[Work to be completed]: In the entries that follow, the line with "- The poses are" opens the range and the line with "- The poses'" closes it; repeat that range exactly, both lines included.

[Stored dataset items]
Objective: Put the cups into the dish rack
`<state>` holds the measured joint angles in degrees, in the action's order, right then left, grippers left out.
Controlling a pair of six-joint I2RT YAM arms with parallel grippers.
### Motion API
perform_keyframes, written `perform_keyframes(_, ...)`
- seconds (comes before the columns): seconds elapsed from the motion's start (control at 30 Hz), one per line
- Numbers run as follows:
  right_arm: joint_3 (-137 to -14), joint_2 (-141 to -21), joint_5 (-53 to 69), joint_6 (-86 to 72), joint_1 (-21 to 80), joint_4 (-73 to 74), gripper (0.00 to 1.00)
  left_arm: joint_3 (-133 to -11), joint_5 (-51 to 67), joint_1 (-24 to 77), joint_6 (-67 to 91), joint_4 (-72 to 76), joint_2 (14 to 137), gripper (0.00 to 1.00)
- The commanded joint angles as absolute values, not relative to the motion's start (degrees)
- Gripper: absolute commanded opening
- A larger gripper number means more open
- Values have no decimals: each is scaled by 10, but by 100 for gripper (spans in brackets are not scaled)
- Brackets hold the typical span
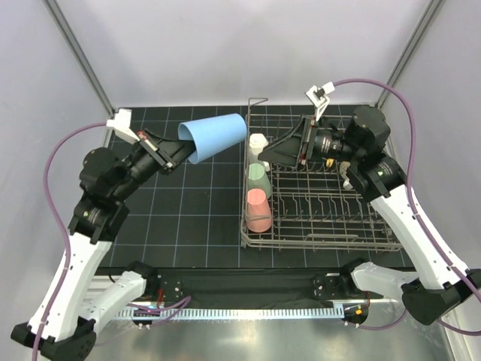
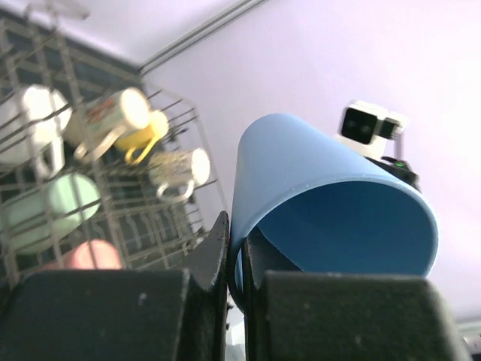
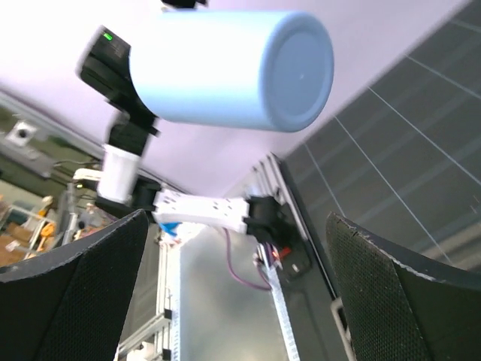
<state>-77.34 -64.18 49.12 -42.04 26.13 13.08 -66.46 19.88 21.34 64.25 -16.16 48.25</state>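
Observation:
My left gripper [image 1: 179, 151] is shut on the rim of a blue cup [image 1: 214, 136] and holds it in the air, lying sideways, just left of the grey wire dish rack [image 1: 323, 241]. In the left wrist view the fingers pinch the blue cup's [image 2: 323, 203] wall, one inside and one outside. The rack's left row holds a white cup [image 1: 258, 143], a pale green cup [image 1: 257, 174] and a pink cup [image 1: 258, 210]. My right gripper [image 1: 272, 153] is open and empty above the rack, facing the blue cup [image 3: 225, 68].
In the left wrist view the rack [image 2: 173, 218] also holds a cream mug [image 2: 113, 120], a yellow mug [image 2: 150, 135] and another white mug [image 2: 180, 171]. A black gridded mat [image 1: 188, 203] covers the table left of the rack.

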Motion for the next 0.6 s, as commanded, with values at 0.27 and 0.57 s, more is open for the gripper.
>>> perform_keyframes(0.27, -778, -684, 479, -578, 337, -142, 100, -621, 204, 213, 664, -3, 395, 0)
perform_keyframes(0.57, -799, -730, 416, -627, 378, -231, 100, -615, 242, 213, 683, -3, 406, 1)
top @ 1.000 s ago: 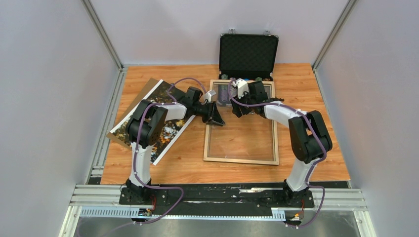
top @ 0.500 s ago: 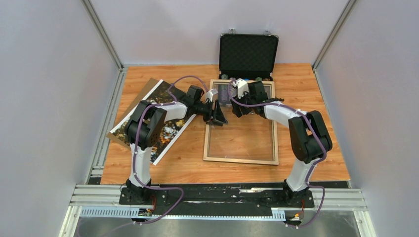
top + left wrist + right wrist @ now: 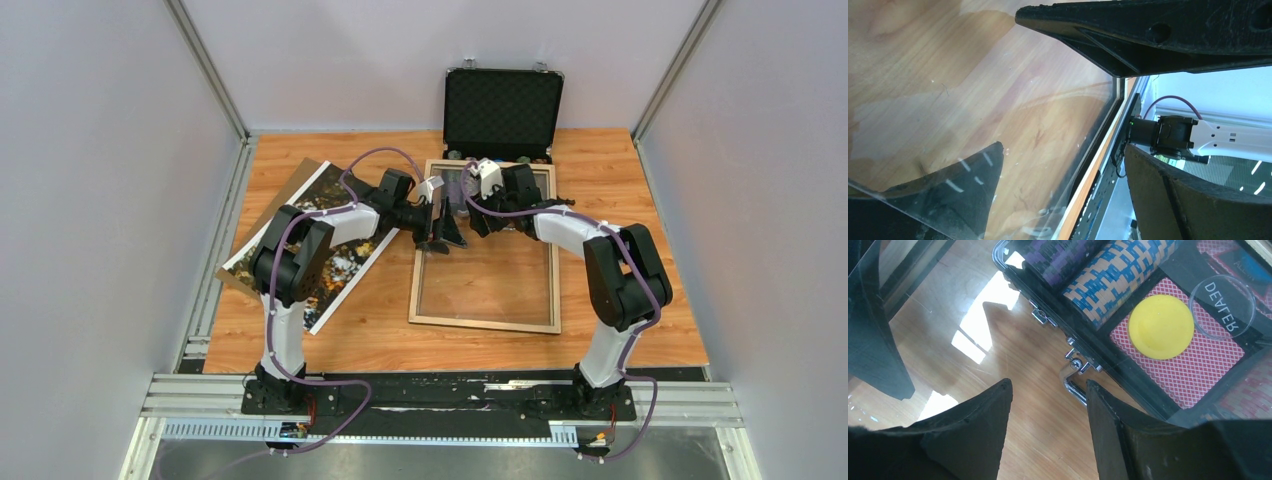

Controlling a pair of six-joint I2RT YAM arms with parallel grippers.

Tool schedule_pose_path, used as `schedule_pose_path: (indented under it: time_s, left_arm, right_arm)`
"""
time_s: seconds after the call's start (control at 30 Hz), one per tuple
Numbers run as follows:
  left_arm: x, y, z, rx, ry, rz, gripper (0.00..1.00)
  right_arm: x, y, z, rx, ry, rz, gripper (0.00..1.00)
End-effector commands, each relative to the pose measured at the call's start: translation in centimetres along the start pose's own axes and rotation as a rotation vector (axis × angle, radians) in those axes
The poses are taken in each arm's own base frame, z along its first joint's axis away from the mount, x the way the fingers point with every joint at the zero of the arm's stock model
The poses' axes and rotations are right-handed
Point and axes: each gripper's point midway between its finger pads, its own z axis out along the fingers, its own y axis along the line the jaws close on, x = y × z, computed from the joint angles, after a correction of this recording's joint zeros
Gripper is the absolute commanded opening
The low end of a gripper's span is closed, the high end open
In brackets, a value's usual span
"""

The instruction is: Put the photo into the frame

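Since a second ago, the left gripper (image 3: 442, 228) has gone from nearly closed to spread wide, with nothing between its fingers. It has also moved a little along the frame's left rail toward the far end. The frame (image 3: 485, 322) has shifted slightly: its near left corner now lies a touch further left. The right gripper (image 3: 470, 212) has stayed over the far left part of the frame. Its fingers are partly apart, and only the table (image 3: 640, 300) and a case latch show in the gap.

By count there are two arms and one frame, which lies flat with its light wood side up. One clear sheet (image 3: 490, 275) covers the frame's opening. One photo (image 3: 345, 262) lies face up and askew just left of the frame, outside it. It rests on one brown board (image 3: 300, 172). One black case (image 3: 503, 105) stands open just beyond the frame's far rail. The right wrist view shows one yellow disc (image 3: 1161, 326) in the case.
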Motion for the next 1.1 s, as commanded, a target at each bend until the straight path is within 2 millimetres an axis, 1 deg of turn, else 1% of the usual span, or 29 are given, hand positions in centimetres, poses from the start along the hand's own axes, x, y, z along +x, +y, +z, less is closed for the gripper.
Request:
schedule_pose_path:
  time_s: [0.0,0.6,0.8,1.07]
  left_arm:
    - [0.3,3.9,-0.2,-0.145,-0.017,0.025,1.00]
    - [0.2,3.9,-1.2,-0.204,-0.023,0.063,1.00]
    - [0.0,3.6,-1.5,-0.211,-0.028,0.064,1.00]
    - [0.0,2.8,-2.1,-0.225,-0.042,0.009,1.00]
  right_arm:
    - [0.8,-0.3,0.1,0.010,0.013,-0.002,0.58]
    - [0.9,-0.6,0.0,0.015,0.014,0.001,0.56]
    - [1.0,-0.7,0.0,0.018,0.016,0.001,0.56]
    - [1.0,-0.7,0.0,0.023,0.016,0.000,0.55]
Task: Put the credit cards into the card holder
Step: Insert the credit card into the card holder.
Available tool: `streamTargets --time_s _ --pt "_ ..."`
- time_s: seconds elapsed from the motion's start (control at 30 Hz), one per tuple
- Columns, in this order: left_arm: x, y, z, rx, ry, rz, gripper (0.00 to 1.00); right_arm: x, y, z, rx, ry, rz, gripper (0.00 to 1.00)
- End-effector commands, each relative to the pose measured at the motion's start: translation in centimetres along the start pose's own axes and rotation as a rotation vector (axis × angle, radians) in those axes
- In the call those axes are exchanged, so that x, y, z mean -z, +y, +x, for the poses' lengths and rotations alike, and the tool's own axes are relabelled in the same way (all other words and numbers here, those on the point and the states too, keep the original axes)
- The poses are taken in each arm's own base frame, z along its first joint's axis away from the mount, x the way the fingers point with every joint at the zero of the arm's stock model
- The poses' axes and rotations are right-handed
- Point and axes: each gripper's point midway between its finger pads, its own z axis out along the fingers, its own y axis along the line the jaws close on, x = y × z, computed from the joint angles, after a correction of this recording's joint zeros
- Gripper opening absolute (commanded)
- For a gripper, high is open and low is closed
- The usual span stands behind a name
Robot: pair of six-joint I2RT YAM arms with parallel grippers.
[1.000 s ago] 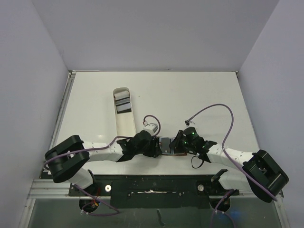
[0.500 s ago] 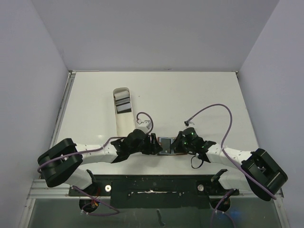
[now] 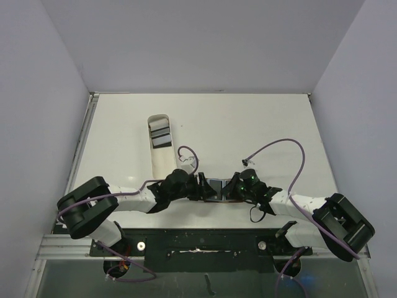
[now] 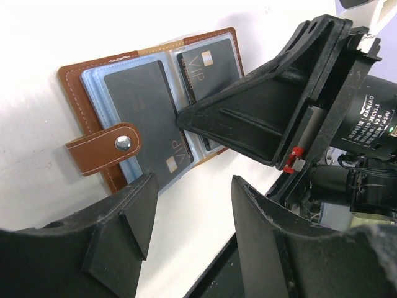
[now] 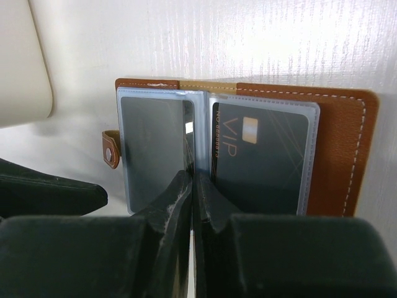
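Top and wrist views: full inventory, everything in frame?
wallet: 1, brown leather with pale blue sleeves, lying open on the table between the two grippers
wallet cards: 2 seen, black, one in a sleeve on each side of the fold
tab: 1, brown with a silver snap, on the wallet's edge
tray: 1, white, long oval, left of centre
tray cards: 2 seen, grey, at the tray's far end
table: 1, white
cables: purple, looping off each wrist
left gripper: open, beside the wallet's tab side
right gripper: shut, tips at the wallet's fold; can't tell if it pinches a sleeve
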Motion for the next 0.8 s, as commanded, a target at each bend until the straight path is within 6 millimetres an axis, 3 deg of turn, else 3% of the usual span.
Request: streamTargets --time_s 0.0,0.77 --pt "-0.4 -1.3 -1.0 0.025 -0.044 0.065 0.5 -0.1 -1.6 1.3 0.004 0.027 0.042 0.02" --pt "-1.5 0.9 0.2 0.06 -0.023 -0.007 0.5 0.2 -1.4 1.0 0.008 0.012 0.038 0.02"
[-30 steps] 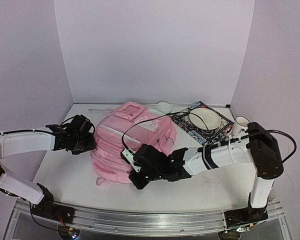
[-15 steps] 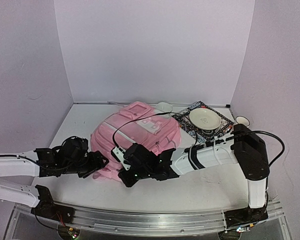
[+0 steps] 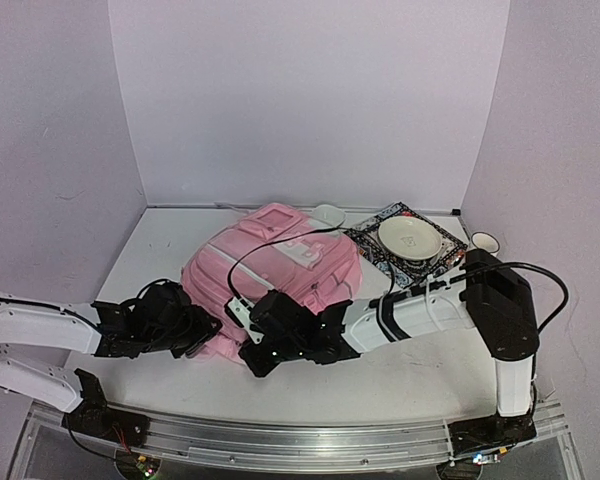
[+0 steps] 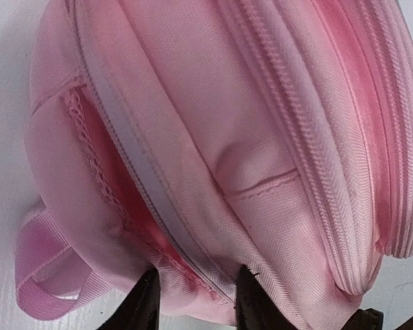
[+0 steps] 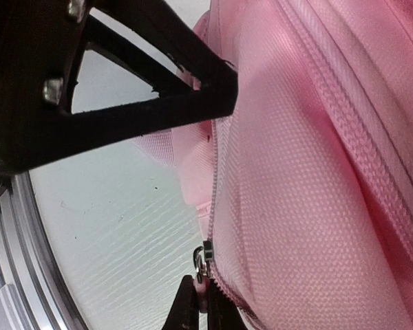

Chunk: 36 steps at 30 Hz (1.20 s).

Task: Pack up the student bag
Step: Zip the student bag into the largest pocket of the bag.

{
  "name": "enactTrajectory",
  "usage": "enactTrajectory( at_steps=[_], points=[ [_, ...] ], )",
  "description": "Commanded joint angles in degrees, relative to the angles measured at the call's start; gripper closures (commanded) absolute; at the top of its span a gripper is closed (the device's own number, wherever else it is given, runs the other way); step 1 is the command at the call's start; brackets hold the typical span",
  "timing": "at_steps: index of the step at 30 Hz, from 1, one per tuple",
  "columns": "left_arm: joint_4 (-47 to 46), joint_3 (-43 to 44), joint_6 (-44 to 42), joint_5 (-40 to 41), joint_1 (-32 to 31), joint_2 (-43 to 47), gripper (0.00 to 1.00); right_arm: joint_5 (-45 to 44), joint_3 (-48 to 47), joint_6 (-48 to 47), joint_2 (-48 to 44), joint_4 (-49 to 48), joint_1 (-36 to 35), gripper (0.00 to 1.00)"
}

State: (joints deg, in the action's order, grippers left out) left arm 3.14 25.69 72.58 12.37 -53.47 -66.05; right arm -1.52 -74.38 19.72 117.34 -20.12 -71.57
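Three pale lilac walls [image 3: 310, 100] close in a white desk [image 3: 160, 240], with a ridged aluminium rail [image 3: 310, 445] running along its near edge. The desk top is matt white with a few faint scuffs. The student bag [image 3: 280, 260] lies flat in the middle of the desk, front side up and its lighter pocket patches facing the ceiling.

Behind it to the right lies a dark patterned mat [image 3: 365, 240] with a cream plate [image 3: 410, 238] on it. A small white bowl [image 3: 328, 213] sits just behind the bag, and a white cup [image 3: 483, 240] stands near the right wall.

Both arms reach low to the bag's near edge. The left end effector [image 3: 202, 328] is at the near-left corner, beside a pink strap loop [image 4: 38, 268]. Its fingers [image 4: 144, 306] stand apart on either side of a white-piped seam, and I cannot tell whether they are pinching the fabric. The right end effector [image 5: 198, 306] is just beside it, its fingertips drawn together and clamped on the small metal zip pull [image 5: 202, 262] at the bag's lower edge.
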Motion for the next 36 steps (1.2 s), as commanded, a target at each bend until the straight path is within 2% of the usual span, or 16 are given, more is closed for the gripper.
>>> enactTrajectory(
  at_steps=[1, 4, 7, 16, 22, 24, 28, 36],
  points=[
    [-6.19, -0.84, 1.24, 1.10, -0.32, -0.43, 0.74, 1.02, 1.73, 0.65, -2.88, -1.43, -0.76, 1.00],
    [-6.20, -2.17, 2.27, 1.55, -0.35, -0.13, 0.82, 0.46, 2.99, 0.69, -4.02, -1.17, -0.76, 1.00],
    [-6.86, -2.53, 2.50, 0.62, -0.32, 0.67, 0.81, 0.34, 3.44, 0.67, -4.32, -0.92, -0.76, 1.00],
    [-6.84, -2.58, 3.54, -2.37, -1.52, 4.08, 0.63, 0.73, 2.74, 0.73, -4.18, -0.71, -0.76, 1.00],
    [-6.82, 1.08, 2.50, -0.77, -5.12, 4.16, 0.47, 0.65, 2.84, 1.00, -4.39, -0.71, -0.77, 1.00],
    [-6.82, 1.74, 2.61, -0.43, -5.25, 3.20, 0.45, 0.47, 2.86, 1.01, -4.59, -0.71, -0.76, 1.00],
    [-7.08, 1.59, 3.86, 1.36, -5.24, 1.35, 0.45, 0.61, 2.81, 1.02, -4.87, -0.71, -0.78, 1.00],
    [-9.53, 1.43, 5.15, 3.29, -5.24, -3.71, 0.51, 1.30, 2.41, 1.45, -4.73, -1.06, -1.21, 1.00]
  ],
)
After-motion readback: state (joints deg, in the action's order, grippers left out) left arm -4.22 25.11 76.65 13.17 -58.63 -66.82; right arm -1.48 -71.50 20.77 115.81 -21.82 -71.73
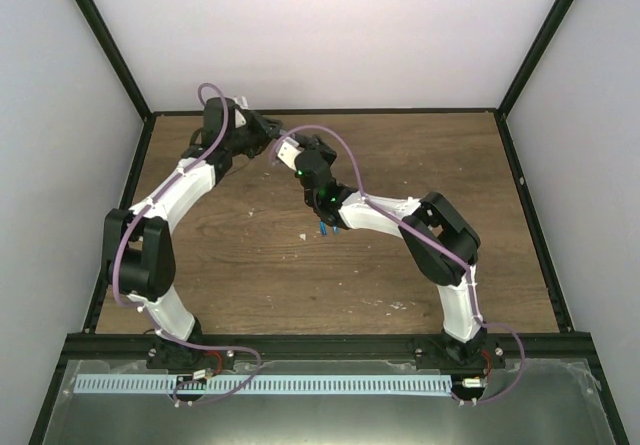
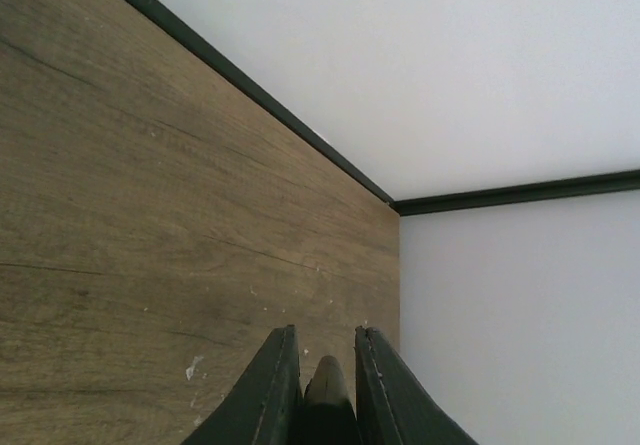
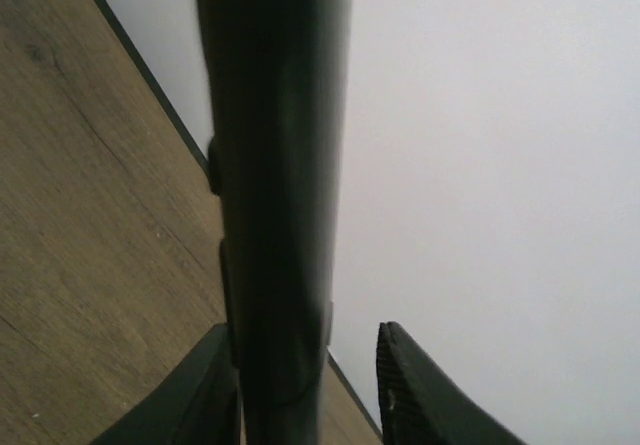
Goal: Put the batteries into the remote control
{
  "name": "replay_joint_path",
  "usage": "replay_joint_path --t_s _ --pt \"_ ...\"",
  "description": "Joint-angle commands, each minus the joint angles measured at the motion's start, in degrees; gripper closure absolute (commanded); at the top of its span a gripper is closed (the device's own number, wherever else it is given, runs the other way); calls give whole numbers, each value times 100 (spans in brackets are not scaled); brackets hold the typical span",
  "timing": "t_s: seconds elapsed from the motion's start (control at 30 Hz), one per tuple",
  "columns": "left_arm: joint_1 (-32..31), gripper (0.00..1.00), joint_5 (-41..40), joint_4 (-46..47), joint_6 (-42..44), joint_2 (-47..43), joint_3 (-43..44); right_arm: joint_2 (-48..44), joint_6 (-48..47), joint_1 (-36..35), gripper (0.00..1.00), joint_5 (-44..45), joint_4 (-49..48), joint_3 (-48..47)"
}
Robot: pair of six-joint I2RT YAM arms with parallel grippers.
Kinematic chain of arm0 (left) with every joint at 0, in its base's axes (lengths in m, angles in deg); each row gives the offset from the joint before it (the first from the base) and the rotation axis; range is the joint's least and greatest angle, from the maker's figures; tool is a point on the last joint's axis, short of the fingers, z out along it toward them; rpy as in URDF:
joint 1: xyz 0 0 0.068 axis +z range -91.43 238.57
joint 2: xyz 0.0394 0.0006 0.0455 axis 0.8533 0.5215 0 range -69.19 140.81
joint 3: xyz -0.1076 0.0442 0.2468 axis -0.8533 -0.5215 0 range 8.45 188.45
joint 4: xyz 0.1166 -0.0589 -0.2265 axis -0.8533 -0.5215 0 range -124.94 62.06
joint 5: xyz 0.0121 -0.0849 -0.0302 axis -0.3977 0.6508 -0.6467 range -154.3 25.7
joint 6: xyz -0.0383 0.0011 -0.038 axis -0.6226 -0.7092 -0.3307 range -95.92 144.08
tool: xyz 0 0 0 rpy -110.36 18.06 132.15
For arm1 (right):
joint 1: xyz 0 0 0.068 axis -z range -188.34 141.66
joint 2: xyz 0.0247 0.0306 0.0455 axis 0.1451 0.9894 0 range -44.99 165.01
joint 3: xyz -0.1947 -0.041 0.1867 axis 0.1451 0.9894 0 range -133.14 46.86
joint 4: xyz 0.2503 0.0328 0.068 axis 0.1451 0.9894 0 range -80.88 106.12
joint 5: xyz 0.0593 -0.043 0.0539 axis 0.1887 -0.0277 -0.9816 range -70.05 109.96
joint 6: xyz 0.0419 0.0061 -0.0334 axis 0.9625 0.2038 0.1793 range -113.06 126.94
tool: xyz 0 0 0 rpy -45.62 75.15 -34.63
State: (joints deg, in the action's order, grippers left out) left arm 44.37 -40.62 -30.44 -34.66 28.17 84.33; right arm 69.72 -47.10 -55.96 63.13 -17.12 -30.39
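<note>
The remote control [image 3: 280, 215] is a long black bar running up between my right gripper's [image 3: 305, 327] jaws. It lies against the left finger, with a clear gap to the right finger [image 3: 410, 385]. My left gripper [image 2: 327, 333] is shut on a dark rounded end [image 2: 329, 395], apparently the remote's. In the top view both grippers meet above the table's far middle, left [image 1: 268, 137] and right [image 1: 285, 152], and hide the remote. The two blue batteries [image 1: 329, 229] lie on the wood beside my right forearm.
A black frame rail [image 1: 320, 112] borders the wooden table at the back and both sides, with white walls behind. Small white specks [image 1: 395, 305] lie near the front right, and more show in the left wrist view [image 2: 193, 368].
</note>
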Motion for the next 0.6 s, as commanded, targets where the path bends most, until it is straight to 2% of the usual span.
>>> replay_joint_path --t_s 0.0,0.03,0.13,0.23,0.33,0.57 --pt "-6 100 475 472 568 199 53 -156 511 -10 60 -101 120 11" --pt "7 100 611 501 717 240 49 -212 728 16 52 -256 370 -1" --pt "61 100 909 432 1218 311 -10 -495 1355 85 36 -759 1043 115" --pt "175 100 979 438 1665 178 -304 -870 2019 187 23 -1462 1600 345" --pt "382 100 1040 524 1979 -52 -667 -1289 2485 270 17 -2137 1996 626" --pt "781 100 1422 45 2739 -406 -876 -2342 3471 394 15 -3301 3123 1384"
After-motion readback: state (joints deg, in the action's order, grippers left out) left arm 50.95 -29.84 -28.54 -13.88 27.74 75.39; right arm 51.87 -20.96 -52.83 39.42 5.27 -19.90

[Your response]:
- The poses are taken in each arm's own base frame, z along its first joint's axis away from the mount, x the way the fingers point with every joint at the zero of the arm's stock model
- The poses' axes and rotations are right-handed

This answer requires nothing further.